The man’s eyebrows knit together and he looks at his children, then back to Claire. Claire opens her mouth to explain, but it is the boy who speaks first.
“Sara told me and Rory to make sure the cat food gets home safely…” the words are quiet, almost mumbled, but Claire and the man look up at each other in obvious understanding. Rory nods emphatically.
“That’s why she was so interested in the bag,” Claire says, smiling and shaking her head in disbelief.
“So you’re the new tenant?” the man asks. When Claire nods he laughs, gesturing to a larger table not far away, “Care to join us for a few minutes?”
Claire takes him up on the offer, lifting her bags over to her new seat. The man introduces himself as Jamie Gallagher, one of the renters on the second floor.
“Claire Brown,” Claire takes the man’s outstretched hand, “I’m on the third floor. In the tower.”
“The rooms are beautiful aren’t they? We probably don’t have quite the same view, but it’s a wonderful old house. When Rory was born we were living in this musty little basement, so it was quite the improvement. Where are you from?”
“Uh… Benton. It’s a small city North of here. About a three hour train ride.” Claire takes a sip of tea, apprehensive of talking about her past. She is reluctant to relinquish any of the freedom that has come from leaving it so far, and so completely, behind.
“I’ve heard of it, but never been. Rory, don’t touch your brother with your messy chocolate fingers. Here, wipe them off.” He turns and wrestles with Rory who wants nothing to do with the proffered napkin. Claire smiles and her brief moment of tension dissipates. She takes advantage of this distraction to change the conversation.

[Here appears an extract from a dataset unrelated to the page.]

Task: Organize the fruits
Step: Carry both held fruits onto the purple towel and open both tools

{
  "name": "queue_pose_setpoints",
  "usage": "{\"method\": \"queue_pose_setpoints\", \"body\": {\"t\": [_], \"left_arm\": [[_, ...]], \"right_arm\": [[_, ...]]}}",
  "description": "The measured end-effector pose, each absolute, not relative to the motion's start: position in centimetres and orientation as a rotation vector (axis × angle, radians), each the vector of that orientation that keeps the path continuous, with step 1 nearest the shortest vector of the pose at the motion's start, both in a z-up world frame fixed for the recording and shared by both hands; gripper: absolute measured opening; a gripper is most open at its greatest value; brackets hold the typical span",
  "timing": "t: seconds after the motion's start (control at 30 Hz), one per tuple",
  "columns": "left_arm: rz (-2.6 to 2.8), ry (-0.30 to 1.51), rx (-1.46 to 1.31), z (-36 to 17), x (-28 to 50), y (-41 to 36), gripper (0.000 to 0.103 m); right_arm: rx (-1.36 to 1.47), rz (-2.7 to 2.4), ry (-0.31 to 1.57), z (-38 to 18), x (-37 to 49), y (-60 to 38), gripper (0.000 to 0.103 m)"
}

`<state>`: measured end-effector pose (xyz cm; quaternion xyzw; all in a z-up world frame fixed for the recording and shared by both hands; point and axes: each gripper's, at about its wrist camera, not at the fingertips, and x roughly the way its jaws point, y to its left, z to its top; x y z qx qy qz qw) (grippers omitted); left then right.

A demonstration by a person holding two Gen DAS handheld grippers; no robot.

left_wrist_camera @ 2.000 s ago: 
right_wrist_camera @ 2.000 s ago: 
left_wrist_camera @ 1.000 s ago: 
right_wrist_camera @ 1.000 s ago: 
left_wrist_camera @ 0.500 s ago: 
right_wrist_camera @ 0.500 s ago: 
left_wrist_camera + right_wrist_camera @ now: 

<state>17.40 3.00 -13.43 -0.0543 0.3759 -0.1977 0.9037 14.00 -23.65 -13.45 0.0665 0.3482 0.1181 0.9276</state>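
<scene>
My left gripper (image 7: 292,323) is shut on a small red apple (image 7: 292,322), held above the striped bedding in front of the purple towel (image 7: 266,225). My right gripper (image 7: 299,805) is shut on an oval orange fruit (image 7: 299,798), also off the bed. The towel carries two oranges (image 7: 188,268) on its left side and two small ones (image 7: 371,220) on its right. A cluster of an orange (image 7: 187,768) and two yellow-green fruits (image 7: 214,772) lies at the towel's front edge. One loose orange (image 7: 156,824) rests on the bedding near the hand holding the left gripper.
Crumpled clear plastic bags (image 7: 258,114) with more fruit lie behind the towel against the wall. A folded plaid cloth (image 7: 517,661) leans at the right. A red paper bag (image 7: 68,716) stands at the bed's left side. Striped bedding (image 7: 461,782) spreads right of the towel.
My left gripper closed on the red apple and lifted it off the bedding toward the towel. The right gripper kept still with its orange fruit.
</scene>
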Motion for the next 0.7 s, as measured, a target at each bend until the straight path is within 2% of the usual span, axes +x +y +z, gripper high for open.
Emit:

“So this is Rory?” she points at the struggling girl. Rory grins while still dodging her father’s advances with the napkin. Claire turns to the boy, “And what’s your name?”

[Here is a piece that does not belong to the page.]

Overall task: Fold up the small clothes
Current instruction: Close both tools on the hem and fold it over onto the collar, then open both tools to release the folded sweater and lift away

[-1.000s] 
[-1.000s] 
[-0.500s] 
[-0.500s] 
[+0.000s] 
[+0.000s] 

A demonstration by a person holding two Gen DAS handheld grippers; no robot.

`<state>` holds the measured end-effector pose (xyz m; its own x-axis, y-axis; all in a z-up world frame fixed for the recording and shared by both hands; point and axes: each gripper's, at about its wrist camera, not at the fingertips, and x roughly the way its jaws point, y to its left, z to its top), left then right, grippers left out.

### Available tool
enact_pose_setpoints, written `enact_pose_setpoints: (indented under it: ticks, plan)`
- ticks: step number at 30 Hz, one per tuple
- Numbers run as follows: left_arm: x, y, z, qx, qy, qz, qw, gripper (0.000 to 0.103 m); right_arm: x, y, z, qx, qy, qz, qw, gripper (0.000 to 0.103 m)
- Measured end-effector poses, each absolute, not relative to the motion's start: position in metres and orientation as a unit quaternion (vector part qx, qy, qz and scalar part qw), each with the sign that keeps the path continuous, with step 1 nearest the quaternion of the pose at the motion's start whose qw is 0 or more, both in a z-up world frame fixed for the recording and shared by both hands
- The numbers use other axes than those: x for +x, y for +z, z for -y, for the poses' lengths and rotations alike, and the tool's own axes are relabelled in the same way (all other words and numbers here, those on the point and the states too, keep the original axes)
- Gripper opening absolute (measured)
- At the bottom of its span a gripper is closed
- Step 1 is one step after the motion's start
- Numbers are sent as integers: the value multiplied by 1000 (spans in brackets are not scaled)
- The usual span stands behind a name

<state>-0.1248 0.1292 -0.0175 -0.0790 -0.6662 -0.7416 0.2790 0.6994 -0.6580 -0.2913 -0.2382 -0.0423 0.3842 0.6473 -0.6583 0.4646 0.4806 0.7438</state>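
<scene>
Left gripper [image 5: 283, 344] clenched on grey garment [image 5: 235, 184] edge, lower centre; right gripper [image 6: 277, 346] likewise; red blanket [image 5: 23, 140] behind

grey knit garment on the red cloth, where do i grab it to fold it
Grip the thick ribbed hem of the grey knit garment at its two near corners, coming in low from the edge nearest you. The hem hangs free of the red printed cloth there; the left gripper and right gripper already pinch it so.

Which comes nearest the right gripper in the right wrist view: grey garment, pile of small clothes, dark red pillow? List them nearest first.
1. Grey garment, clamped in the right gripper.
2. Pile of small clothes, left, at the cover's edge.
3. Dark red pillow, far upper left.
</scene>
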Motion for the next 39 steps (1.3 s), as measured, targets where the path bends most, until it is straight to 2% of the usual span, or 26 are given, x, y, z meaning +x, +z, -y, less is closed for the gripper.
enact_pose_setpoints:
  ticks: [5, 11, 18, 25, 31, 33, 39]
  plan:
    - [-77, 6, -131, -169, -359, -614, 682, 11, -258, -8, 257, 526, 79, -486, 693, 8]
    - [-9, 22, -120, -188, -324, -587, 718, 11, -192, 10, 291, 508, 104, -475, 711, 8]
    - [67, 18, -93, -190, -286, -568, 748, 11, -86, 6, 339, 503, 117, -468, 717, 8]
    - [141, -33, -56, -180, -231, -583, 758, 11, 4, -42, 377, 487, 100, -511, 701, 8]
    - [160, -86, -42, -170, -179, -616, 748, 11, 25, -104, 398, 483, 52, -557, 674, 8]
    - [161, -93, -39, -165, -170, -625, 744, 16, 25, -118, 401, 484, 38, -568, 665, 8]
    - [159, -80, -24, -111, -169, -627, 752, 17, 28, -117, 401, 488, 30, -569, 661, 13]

“Wesley,” he answers. His voice is quiet, unsure.
“Hi Wesley. So how old are you?”
“Nine,” he says.
Claire nods, though she had guessed him younger. “It must be a lot of work, helping out with your little sister. Is it tough being the older one?”
He smiles and nods, happy that someone understands his plight. “She’s alright though. When she listens. Which is pretty much never.”

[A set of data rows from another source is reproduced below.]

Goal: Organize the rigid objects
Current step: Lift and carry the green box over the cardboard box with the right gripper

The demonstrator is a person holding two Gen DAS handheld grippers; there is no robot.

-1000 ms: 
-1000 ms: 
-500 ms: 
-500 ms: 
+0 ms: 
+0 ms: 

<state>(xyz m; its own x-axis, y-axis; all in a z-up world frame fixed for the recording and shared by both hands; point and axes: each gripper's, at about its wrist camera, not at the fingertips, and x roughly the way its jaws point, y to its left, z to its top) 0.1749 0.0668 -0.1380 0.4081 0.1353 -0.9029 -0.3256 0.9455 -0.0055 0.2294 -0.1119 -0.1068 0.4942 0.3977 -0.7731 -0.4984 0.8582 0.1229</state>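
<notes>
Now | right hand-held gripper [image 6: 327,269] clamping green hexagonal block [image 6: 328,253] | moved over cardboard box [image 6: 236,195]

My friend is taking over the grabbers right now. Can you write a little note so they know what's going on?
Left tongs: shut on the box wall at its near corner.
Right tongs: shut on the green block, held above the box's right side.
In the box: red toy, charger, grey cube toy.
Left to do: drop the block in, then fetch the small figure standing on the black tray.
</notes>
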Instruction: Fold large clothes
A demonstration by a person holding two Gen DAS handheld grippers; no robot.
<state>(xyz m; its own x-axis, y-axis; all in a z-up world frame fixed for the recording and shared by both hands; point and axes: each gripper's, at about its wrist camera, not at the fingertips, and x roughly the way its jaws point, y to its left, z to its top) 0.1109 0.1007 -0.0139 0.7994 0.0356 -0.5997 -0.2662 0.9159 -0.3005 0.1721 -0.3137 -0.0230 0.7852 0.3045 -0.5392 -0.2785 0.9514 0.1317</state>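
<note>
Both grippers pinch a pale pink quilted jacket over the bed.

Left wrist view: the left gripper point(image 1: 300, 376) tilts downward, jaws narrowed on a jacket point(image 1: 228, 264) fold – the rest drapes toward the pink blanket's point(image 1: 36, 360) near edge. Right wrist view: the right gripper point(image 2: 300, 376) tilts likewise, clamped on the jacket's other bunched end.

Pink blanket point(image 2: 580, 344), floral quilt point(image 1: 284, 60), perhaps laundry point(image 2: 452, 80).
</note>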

Claire and Jamie laugh. Rory sticks her tongue out at Wesley, who returns the gesture in kind. They continue on for a while, making faces and hurling amusing insults at each other. Definitely siblings, Claire thinks.
“Alright, alright,” Jamie breaks them up and finishes the last of his coffee. “Finish up your hot chocolate Wesley. We have to get this date square back to mom.”
“Momma’s sick,” Rory tells Claire very seriously. She follows it with a couple of fake coughs and a sneeze.
“She has a cold so we wanted to surprise her. Date squares are her favourite,” Wesley explains.
“Would you mind walking with us?” Jamie entrusts Wesley with a paper bag containing the precious square and lifts Rory up into his arms.
“Umm,” Claire looks outside to the slick sidewalks, still teeming with rain. Her face grows warm, “I didn’t bring an umbrella.”
Jamie smiles, “That shouldn’t be a problem.”
The four of them walk down the sidewalk together. Jamie carries Rory who holds their umbrella (mostly) over their heads. Claire holds the second umbrella, sharing it with Wesley who stays close by her side and carries one of her bags. He looks up at her occasionally, but drops his gaze whenever she returns it. He is very polite and tells her stories about school and all of the times Rory has gotten him into trouble.
When they arrive at the enormous house, Claire hesitates at the front steps.
“What’s wrong?” Wesley asks. Jamie and Rory are already opening the door.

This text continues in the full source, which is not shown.